» INFORMATION SUPPLIED:
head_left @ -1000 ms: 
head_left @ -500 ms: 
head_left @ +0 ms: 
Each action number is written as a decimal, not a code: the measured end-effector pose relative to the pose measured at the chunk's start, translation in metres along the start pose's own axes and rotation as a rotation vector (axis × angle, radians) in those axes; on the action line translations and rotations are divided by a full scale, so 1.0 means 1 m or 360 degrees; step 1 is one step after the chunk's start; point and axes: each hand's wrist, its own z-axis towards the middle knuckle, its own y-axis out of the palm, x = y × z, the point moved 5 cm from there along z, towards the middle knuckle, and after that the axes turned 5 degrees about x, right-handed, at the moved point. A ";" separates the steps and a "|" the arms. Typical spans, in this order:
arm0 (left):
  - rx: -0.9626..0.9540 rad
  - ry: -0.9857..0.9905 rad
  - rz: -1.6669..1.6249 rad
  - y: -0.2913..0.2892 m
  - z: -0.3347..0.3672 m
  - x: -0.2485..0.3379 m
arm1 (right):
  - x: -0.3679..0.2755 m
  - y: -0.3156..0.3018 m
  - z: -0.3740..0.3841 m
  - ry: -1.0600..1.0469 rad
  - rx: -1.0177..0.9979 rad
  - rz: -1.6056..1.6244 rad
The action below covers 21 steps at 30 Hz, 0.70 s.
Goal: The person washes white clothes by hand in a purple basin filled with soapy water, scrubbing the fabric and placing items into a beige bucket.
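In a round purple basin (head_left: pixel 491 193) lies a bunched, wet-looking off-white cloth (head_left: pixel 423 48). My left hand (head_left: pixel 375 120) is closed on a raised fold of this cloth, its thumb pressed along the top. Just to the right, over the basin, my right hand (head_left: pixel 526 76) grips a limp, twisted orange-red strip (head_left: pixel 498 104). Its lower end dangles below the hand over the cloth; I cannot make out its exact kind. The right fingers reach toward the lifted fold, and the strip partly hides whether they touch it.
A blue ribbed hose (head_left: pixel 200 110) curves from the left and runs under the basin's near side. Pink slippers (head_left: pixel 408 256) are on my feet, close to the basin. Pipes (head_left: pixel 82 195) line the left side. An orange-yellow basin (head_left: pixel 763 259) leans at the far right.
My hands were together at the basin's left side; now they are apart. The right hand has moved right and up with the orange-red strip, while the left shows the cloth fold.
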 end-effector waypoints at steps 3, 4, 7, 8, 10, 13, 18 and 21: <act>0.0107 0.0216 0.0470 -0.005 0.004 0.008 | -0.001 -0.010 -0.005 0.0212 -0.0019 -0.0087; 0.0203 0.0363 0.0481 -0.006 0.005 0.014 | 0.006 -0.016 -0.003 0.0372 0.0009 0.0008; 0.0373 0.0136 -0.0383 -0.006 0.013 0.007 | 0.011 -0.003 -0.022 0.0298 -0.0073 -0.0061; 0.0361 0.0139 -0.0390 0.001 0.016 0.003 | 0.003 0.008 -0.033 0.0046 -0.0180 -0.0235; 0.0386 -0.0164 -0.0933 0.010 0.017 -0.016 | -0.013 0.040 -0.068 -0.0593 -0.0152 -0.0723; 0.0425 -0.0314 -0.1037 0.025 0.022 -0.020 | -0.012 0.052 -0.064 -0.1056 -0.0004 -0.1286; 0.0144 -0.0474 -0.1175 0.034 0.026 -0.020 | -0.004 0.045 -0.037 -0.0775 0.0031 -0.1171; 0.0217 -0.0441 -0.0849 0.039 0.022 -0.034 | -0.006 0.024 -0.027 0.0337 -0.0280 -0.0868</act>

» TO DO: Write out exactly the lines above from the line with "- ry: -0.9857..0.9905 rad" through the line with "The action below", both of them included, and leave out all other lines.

» WRITTEN ANSWER:
  - ry: -0.9857..0.9905 rad
  - rz: -1.6669..1.6249 rad
  - y: -0.2913..0.2892 m
  - z: -0.3347..0.3672 m
  - x: -0.2485..0.3379 m
arm1 (right):
  - x: -0.3679..0.2755 m
  - y: -0.3156..0.3018 m
  - z: -0.3740..0.3841 m
  - ry: -1.0600..1.0469 rad
  - rx: -1.0177..0.9979 rad
  - rz: -1.6056..1.6244 rad
The action below covers 21 steps at 30 Hz, 0.70 s.

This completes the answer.